─── RECORDED INFORMATION
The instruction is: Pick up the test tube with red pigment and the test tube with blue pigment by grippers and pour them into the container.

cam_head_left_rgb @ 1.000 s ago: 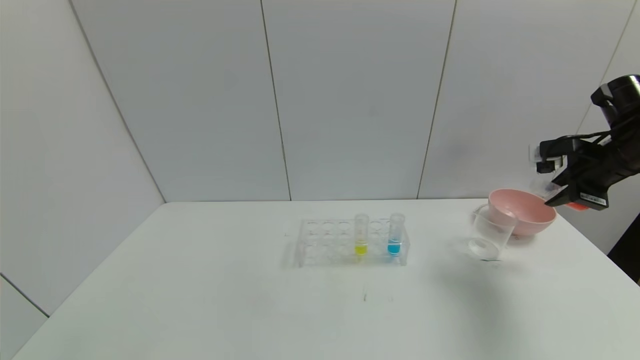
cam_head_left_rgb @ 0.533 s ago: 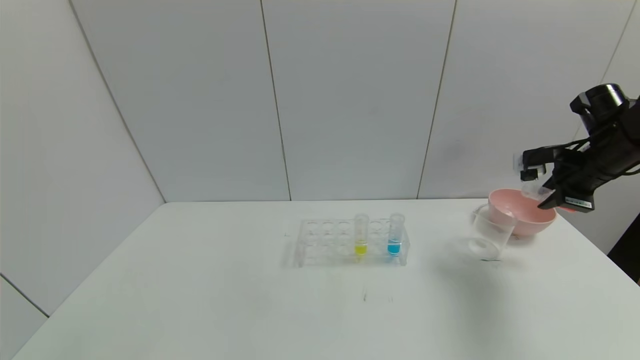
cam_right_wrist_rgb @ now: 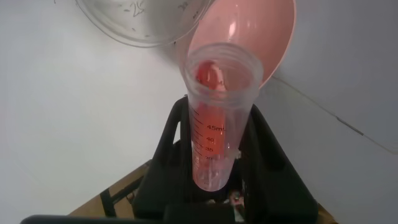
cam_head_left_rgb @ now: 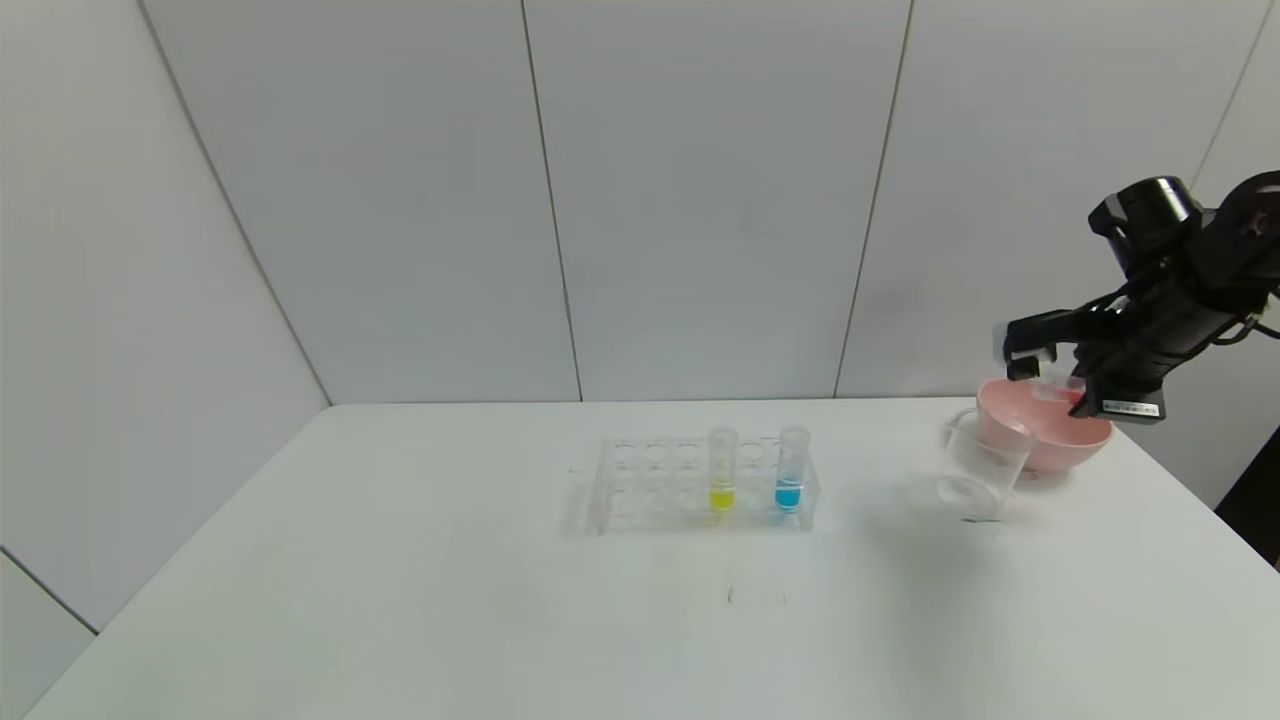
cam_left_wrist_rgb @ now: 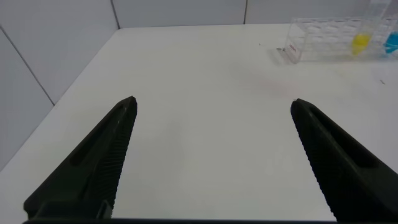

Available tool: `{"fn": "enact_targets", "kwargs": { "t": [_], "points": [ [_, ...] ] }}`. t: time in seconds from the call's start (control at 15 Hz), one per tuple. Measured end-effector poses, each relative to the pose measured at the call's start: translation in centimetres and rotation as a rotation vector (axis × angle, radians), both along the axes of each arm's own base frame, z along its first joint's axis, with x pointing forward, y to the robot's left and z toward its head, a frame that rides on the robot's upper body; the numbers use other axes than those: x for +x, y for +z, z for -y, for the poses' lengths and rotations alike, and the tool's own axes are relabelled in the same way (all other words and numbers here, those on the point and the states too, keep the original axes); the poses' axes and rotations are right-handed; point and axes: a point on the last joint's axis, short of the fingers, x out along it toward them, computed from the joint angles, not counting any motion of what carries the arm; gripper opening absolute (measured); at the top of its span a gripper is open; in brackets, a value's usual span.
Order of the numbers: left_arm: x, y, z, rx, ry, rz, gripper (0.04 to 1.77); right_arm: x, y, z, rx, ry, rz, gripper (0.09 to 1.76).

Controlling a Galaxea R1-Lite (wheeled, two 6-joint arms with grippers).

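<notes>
My right gripper [cam_head_left_rgb: 1050, 375] is clamped on the red-pigment test tube [cam_right_wrist_rgb: 219, 118], tilted over the pink bowl [cam_head_left_rgb: 1060, 440]. The mouth points toward the glass beaker [cam_head_left_rgb: 980, 470], lower and leftward. Left gripper [cam_left_wrist_rgb: 211, 155] idle, jaws apart.

Standing mid-table [cam_head_left_rgb: 400, 600]: rack [cam_head_left_rgb: 700, 490], holding the yellow-liquid tube [cam_head_left_rgb: 722, 470] and, just to its right, the test tube with blue pigment [cam_head_left_rgb: 790, 470]. Sitting well to the right: container [cam_head_left_rgb: 980, 470], touching the bowl [cam_head_left_rgb: 1050, 435] behind it. Hovering over the bowl: right gripper [cam_head_left_rgb: 1045, 385], clamping the tilted test tube with red pigment [cam_right_wrist_rgb: 217, 118]. Hanging over the table's left part: left gripper [cam_left_wrist_rgb: 211, 155].
</notes>
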Motion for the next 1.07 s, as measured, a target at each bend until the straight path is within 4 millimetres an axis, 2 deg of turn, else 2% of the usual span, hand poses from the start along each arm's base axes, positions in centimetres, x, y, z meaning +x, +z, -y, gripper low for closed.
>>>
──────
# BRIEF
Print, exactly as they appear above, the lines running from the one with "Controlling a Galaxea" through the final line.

# ANSWER FOR THE TASK
Controlling a Galaxea R1-Lite (wheeled, two 6-joint arms with grippers).

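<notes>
My right gripper [cam_head_left_rgb: 1050, 375] is clamped on the red-pigment test tube [cam_right_wrist_rgb: 219, 118], tilted over the pink bowl [cam_head_left_rgb: 1060, 440]. The mouth points toward the glass beaker [cam_head_left_rgb: 980, 470], lower and leftward. Left gripper [cam_left_wrist_rgb: 211, 155] idle, jaws apart.

Standing mid-table [cam_head_left_rgb: 400, 600]: rack [cam_head_left_rgb: 700, 490], holding the yellow-liquid tube [cam_head_left_rgb: 722, 470] and, just to its right, the test tube with blue pigment [cam_head_left_rgb: 790, 470]. Sitting well to the right: container [cam_head_left_rgb: 980, 470], touching the bowl [cam_head_left_rgb: 1050, 435] behind it. Hovering over the bowl: right gripper [cam_head_left_rgb: 1045, 385], clamping the tilted test tube with red pigment [cam_right_wrist_rgb: 217, 118]. Hanging over the table's left part: left gripper [cam_left_wrist_rgb: 211, 155].
</notes>
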Motion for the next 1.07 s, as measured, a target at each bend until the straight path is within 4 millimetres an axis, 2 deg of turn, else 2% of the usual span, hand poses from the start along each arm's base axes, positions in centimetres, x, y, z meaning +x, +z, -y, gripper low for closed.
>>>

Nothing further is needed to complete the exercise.